• _Problem description_
Using the data below, determine the number of lines that include the string "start". Write only that number.

• _Source data_
==========

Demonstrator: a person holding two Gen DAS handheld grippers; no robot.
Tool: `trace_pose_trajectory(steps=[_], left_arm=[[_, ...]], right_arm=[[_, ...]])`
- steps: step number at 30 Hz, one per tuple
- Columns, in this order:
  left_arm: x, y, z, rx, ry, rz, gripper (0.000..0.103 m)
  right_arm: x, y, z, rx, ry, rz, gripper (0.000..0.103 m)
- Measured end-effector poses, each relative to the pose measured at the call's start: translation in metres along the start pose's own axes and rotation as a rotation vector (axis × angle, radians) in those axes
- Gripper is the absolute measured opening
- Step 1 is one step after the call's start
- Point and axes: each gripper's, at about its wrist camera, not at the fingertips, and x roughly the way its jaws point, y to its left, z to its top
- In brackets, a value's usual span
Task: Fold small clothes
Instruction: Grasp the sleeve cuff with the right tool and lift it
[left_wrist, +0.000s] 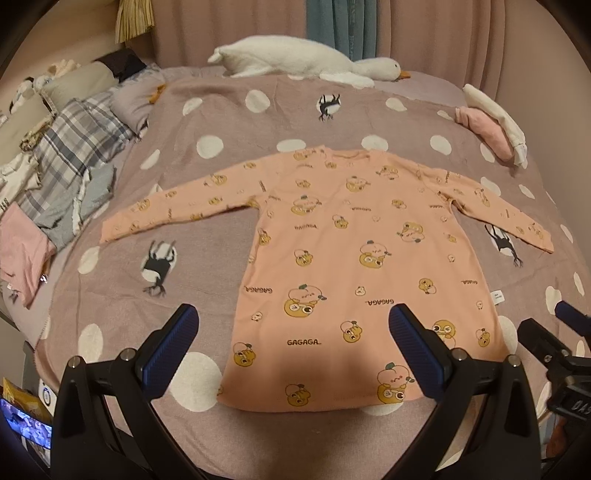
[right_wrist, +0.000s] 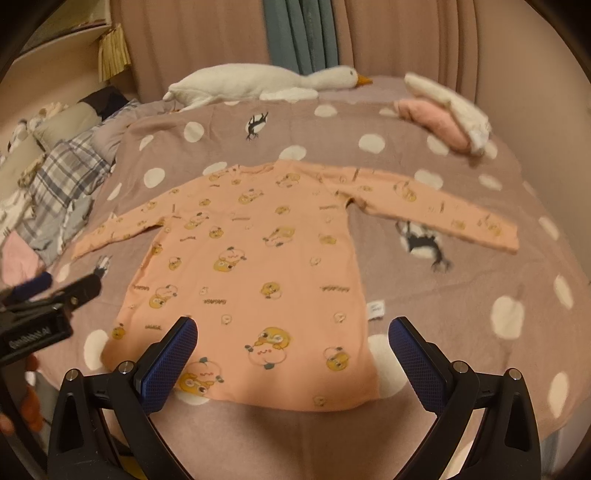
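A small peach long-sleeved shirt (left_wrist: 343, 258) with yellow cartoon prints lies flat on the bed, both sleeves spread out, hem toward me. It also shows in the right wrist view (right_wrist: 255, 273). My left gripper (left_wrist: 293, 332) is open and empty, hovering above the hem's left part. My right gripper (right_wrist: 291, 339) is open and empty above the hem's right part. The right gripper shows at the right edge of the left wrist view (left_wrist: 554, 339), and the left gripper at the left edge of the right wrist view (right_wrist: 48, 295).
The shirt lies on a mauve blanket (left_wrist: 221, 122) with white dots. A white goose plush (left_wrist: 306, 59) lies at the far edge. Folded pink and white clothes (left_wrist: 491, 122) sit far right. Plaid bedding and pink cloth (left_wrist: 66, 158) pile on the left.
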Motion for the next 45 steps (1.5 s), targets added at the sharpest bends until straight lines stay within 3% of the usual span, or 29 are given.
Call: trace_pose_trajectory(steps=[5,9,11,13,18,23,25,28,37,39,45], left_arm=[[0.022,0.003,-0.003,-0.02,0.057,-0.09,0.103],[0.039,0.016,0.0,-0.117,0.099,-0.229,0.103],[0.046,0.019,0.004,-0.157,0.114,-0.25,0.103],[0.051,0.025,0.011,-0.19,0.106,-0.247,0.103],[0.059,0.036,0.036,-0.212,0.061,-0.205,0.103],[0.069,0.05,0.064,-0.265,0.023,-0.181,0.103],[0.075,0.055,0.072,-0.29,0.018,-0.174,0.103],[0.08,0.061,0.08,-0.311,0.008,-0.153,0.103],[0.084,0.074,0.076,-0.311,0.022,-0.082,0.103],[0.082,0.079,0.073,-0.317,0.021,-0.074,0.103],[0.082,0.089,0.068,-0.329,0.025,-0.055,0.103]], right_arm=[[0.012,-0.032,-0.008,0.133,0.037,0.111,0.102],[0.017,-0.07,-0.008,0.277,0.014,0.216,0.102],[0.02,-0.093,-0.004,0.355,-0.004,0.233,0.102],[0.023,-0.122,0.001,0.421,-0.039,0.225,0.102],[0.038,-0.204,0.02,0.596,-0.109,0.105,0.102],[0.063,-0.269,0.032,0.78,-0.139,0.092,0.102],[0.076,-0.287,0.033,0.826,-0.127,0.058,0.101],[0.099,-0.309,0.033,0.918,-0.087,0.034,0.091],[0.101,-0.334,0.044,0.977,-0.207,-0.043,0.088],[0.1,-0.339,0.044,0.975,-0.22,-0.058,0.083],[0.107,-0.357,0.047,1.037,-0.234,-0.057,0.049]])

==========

• _Answer to this exercise_
2